Because nonsexual multiple relationships are necessarily complex and multidimensional, there are few simple and absolute answers to resolve them. It is not always possible to play a single role in your work as a counselor, nor is it always desirable. You may have to deal with managing multiple roles, regardless of the setting in which you work or the client population you serve. It is a wise practice to give careful thought to the complexities of multiple roles and relationships before embroiling yourself in ethically questionable situations.

Ethical reasoning and judgment come into play when ethics codes are applied to specific situations. The ACA Code of Ethics (ACA, 2014) makes it clear that counseling professionals must learn how to manage multiple roles and responsibilities in an ethical way. This entails dealing effectively with the power differential that is inherent in counseling relationships and training relationships, balancing boundary issues, addressing nonprofessional relationships, and striving to avoid using power in ways that might cause harm to clients, students, or supervisees (Herlihy & Corey, 2015b).

Although multiple relationships do carry inherent risks, it is a mistake to conclude that these relationships are always unethical and necessarily lead to harm and exploitation. Some of these relationships can be beneficial to clients if they are implemented thoughtfully and with integrity (Zur, 2007). An excellent resource on the ethical and clinical dimensions of multiple relationships is Boundaries in Psychotherapy: Ethical and Clinical Explorations (Zur, 2007).

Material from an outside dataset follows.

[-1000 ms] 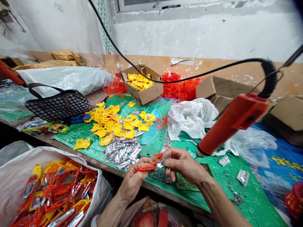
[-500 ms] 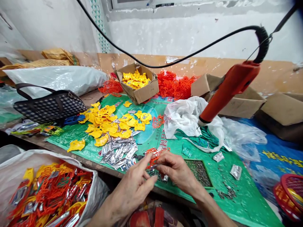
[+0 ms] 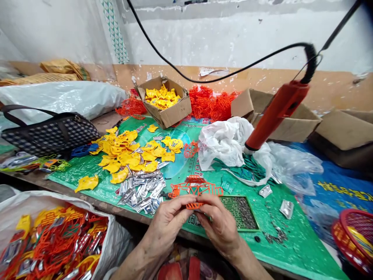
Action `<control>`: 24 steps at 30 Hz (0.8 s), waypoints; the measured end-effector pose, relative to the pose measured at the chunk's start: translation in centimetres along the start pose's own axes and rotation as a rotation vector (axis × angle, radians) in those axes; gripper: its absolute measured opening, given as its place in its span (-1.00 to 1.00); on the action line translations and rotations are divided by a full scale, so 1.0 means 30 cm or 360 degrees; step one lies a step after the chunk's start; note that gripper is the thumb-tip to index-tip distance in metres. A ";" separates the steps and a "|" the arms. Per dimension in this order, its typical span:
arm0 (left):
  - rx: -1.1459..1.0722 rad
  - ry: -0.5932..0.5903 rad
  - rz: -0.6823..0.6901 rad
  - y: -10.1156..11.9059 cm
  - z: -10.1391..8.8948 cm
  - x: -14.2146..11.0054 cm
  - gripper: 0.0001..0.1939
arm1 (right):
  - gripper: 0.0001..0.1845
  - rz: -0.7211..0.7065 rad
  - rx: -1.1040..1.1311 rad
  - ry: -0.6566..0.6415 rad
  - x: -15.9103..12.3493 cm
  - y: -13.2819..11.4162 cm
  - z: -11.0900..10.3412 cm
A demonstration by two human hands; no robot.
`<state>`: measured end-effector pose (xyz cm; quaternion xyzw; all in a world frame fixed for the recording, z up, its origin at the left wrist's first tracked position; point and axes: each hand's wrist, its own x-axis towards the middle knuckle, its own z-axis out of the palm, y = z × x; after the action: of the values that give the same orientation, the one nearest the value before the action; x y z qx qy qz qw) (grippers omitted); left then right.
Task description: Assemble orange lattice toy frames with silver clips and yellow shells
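Observation:
Between my two hands is an orange plastic lattice frame [image 3: 201, 189], held over the near edge of the table. My left hand [image 3: 171, 217] pinches its lower left part, fingers closed. From the other side my right hand [image 3: 218, 219] grips it too, thumb and fingers pressed together near the middle. The fingertips hide part of the frame. Just beyond my left hand lies a heap of shiny metal pieces [image 3: 144, 190], with yellow plastic parts [image 3: 125, 151] piled behind it. A green tray of small screws [image 3: 244, 212] sits beside my right hand.
An orange electric screwdriver [image 3: 275, 116] hangs on a black cable at right. A white sack [image 3: 112, 237] of orange and yellow parts stands at lower left. Behind are a cardboard box [image 3: 175, 112], a white plastic bag [image 3: 223, 144] and a checked bag [image 3: 49, 134]. A red basket [image 3: 354, 237] is far right.
The orange frame has turned and now shows its long lattice side above my fingers. My hands have come closer together, both pinching it. The view has shifted slightly to the right.

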<state>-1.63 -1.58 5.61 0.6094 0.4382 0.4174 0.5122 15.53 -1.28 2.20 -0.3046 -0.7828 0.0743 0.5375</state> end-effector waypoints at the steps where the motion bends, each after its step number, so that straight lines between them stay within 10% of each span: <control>1: -0.0001 0.0036 0.0024 -0.002 0.003 -0.004 -0.77 | -0.75 0.0004 -0.0065 0.0082 -0.003 -0.002 -0.001; 15: 0.0395 0.0109 0.0704 -0.034 0.005 -0.042 -0.59 | -0.78 0.0046 -0.0248 0.0182 -0.025 -0.042 -0.055; 24: 0.0525 0.0054 0.0617 -0.038 0.004 -0.040 -0.63 | -0.73 0.0167 -0.0084 0.0191 -0.027 -0.047 -0.038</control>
<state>-1.97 -2.67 4.40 0.7503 0.3837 0.4408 0.3090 16.16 -3.11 2.66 -0.3631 -0.7339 0.0635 0.5706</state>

Perspectives on Multiple Relationships

What makes multiple relationships so problematic? Herlihy and Corey LO13 (2015b) contend that some of the problematic aspects of engaging in multiple relationships are that they are pervasive; they can be difficult to recognize; they are unavoidable at times; they are potentially harmful, but not necessarily always harmful; they can be beneficial; and they are the subject of conflicting advice from various experts. A review of the literature reveals that dual and multiple relationships are hotly debated. Except for sexual intimacy with current clients, which is unequivocally unethical, there is not much consensus regarding the appropriate way to deal with multiple relationships.

Some of the codes of the professional organizations advise against forming multiple relationships, mainly because of the potential for misusing power, exploiting the client, and impairing objectivity. When multiple relationships exploit clients, or have significant potential to harm clients, they are unethical. The ethics codes do not mandate avoidance of all such relationships, however; nor do the codes imply that nonsexual multiple relationships are unethical. The current focus of ethics codes is to remain alert to the possibilities of harm to clients and to develop safeguard to protect clients. Although codes can provide some general guidelines, good judgment, the willingness to reflect on one’s practices, and being aware of one’s motivations are critical dimensions of an ethical practitioner. It bears repeating that multiple relationship issues cannot be resolved with ethics codes alone; counselors must think through all of the ethical and clinical dimensions involved in a wide range of boundary concerns.

A consensus of many writers is that multiple relationships are inevitable and unavoidable in some situations and that a global prohibition is not a realistic answer. Because interpersonal boundaries are not static but undergo redefinition over time, the challenge for practitioners is to learn how to manage boundary fluctuations and to deal effectively with overlapping roles (Herlihy & Corey, 2015b). One key to learning how to manage multiple relationships is to think of ways to minimize the risks involved.